ACTIVITY
When the line containing "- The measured" is reached, begin reproducing lines exactly and continue through the last line of the records below.

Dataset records
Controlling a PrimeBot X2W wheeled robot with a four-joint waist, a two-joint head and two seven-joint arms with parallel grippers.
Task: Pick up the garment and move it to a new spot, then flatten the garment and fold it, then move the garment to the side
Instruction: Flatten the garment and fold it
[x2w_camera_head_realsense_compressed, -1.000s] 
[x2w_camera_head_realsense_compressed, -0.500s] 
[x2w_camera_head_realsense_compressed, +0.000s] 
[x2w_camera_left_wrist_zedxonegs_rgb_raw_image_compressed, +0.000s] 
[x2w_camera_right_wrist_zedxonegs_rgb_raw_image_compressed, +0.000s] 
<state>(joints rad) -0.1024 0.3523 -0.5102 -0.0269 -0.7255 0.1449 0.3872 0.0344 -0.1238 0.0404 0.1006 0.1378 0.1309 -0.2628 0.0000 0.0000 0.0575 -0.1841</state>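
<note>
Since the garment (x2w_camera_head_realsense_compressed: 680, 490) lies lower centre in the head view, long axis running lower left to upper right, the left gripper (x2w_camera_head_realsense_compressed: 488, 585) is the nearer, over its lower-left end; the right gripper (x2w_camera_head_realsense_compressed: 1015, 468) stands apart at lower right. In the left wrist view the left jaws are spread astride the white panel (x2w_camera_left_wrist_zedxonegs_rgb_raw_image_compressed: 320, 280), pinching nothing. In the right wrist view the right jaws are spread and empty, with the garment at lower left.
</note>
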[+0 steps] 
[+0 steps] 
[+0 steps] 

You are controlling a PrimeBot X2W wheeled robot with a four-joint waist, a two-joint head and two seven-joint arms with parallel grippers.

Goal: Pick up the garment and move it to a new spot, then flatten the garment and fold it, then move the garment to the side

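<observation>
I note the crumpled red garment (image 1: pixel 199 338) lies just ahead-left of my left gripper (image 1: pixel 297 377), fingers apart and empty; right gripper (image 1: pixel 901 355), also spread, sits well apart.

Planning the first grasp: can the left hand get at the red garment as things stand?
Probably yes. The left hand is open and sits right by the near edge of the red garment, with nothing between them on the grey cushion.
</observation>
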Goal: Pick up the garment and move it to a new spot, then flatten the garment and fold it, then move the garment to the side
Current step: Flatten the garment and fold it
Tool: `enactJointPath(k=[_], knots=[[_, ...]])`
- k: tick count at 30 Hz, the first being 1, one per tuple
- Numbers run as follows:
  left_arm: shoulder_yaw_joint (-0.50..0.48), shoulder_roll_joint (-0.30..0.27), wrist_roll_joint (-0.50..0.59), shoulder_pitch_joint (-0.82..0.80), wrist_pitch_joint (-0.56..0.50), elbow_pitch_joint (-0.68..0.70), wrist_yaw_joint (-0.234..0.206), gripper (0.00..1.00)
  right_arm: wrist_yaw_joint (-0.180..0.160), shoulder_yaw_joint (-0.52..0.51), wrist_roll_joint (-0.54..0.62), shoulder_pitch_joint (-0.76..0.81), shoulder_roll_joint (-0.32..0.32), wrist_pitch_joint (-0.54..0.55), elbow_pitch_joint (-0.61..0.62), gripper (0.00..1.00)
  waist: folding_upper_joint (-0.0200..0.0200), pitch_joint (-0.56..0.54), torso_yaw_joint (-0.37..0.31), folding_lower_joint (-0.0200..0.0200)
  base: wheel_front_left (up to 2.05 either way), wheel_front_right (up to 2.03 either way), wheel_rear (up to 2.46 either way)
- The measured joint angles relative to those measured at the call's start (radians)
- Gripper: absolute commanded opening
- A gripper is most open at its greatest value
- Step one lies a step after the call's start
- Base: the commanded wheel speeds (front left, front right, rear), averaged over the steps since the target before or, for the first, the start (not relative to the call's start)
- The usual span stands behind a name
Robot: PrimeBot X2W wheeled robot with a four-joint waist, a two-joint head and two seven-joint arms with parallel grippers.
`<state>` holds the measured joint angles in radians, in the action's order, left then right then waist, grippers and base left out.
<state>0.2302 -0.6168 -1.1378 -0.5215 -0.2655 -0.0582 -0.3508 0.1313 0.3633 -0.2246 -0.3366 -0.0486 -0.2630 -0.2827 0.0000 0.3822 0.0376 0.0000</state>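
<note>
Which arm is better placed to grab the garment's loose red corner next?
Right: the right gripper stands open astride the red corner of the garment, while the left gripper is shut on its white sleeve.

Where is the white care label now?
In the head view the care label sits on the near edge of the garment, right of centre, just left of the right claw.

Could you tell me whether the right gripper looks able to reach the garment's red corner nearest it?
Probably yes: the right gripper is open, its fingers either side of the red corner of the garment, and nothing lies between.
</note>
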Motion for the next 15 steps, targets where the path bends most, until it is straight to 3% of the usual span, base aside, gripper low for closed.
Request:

SOLUTION FOR THIS PROBLEM
- The measured joint angles relative to those measured at the call's start (radians)
- Gripper: absolute commanded opening
- A gripper is most open at its greatest value
- Step one lies a step after the call's start
- Base: the commanded wheel speeds (front left, front right, rear), averaged over the steps since the target before or, for the first, the start (not relative to the call's start)
- The usual span stands behind a name
Robot: PrimeBot X2W wheeled robot with a four-joint waist, a two-joint head and two seven-joint arms with parallel grippers.
`<state>` holds the measured joint angles in radians, in the action's order, left then right then waist, grippers and base left out.
<state>0.2302 -0.6168 -1.1378 -0.5215 -0.2655 -0.0582 -0.3508 0.1313 0.3633 -0.2246 -0.3366 -0.0486 -0.2630 -0.2827 0.0000 0.3822 0.0376 0.0000</state>
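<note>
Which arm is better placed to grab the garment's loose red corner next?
Right: the right gripper stands open astride the red corner of the garment, while the left gripper is shut on its white sleeve.

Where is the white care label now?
In the head view the care label sits on the near edge of the garment, right of centre, just left of the right claw.

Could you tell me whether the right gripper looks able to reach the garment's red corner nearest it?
Probably yes: the right gripper is open, its fingers either side of the red corner of the garment, and nothing lies between.
</note>
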Motion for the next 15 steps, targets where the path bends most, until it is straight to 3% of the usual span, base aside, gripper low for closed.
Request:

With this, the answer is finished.